WHAT IS BEING ASKED - The lines to copy are those in the listing below that contain the word "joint".

DATASET EXCERPT -

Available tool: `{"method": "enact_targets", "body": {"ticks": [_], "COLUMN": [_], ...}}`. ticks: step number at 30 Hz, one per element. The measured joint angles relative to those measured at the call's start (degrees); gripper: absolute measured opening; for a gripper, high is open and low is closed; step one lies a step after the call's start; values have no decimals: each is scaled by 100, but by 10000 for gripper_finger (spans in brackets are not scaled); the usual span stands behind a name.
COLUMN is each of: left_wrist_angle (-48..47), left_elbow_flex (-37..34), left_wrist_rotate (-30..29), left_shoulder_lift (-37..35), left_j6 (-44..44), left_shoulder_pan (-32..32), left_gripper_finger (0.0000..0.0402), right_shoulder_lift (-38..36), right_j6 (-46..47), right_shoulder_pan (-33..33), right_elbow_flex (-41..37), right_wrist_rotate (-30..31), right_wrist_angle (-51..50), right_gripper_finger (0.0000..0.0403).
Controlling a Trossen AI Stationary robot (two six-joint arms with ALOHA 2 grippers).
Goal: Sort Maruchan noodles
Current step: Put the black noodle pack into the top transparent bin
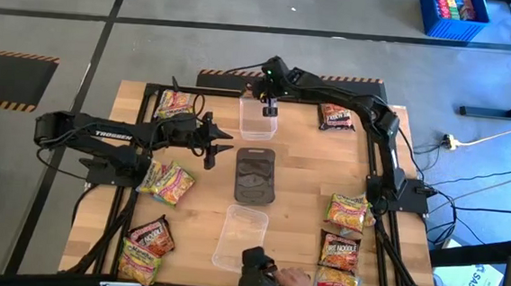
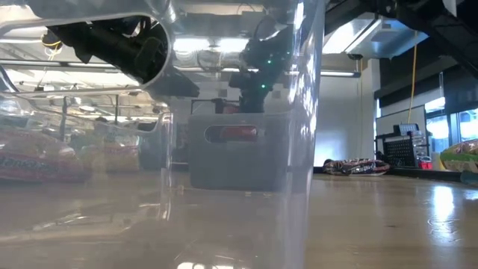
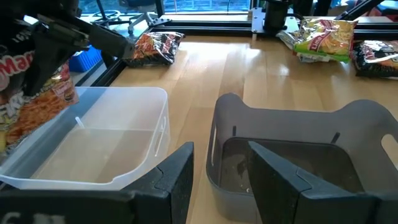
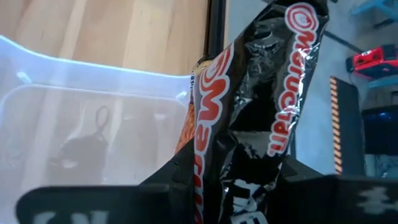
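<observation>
At upper centre of the high view, the right gripper [image 1: 270,109] hangs clamped on a dark brown-red noodle packet [image 4: 249,118] over the clear tray [image 1: 257,118], while the left gripper [image 1: 212,143], fingers apart and empty, sits left of the dark grey lid [image 1: 256,175].

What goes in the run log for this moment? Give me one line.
right tool: shut on dark noodle packet, above far clear tray | left tool: open, empty, beside grey tray | near clear tray: empty
</observation>
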Motion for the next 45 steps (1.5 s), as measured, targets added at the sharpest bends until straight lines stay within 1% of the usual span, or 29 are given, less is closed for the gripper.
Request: {"method": "enact_targets", "body": {"ticks": [9, 17, 24, 34, 38, 45], "left_wrist_angle": [0, 98, 98, 104, 105, 103], "left_elbow_flex": [0, -1, -2, -2, -2, -2], "left_wrist_rotate": [0, -1, 0, 3, 3, 3], "left_shoulder_lift": [0, 2, 2, 2, 2, 2], "left_j6": [-31, -48, -186, -186, -186, -186], "left_shoulder_pan": [-16, -42, -42, -39, -39, -39], "left_gripper_finger": [140, 140, 140, 140, 140, 140], "right_shoulder_lift": [180, 188, 448, 451, 451, 451], "right_j6": [61, 247, 321, 321, 324, 507], "right_shoulder_pan": [-37, -61, -107, -106, -105, -105], "right_elbow_flex": [-11, -17, -20, -20, -20, -17], "right_wrist_rotate": [18, 73, 62, 63, 61, 72], "right_wrist_angle": [21, 6, -77, -19, -21, -11], "right_gripper_finger": [86, 86, 86, 87, 108, 172]}}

ANSWER FOR THE TASK -
Available tool: `{"method": "enact_targets", "body": {"ticks": [_], "COLUMN": [_], ...}}`. ticks: step number at 30 Hz, one per element. The measured joint angles relative to those measured at the call's start (degrees); gripper: absolute measured opening; for a gripper, high is open and low is closed; step one lies a step after the call's start; values have no decimals: each is scaled by 100, but by 10000 for gripper_finger (spans in brackets are not scaled); the usual span stands behind a name.
Controlling a Trossen AI Stationary robot (two six-joint arms with ALOHA 2 grippers).

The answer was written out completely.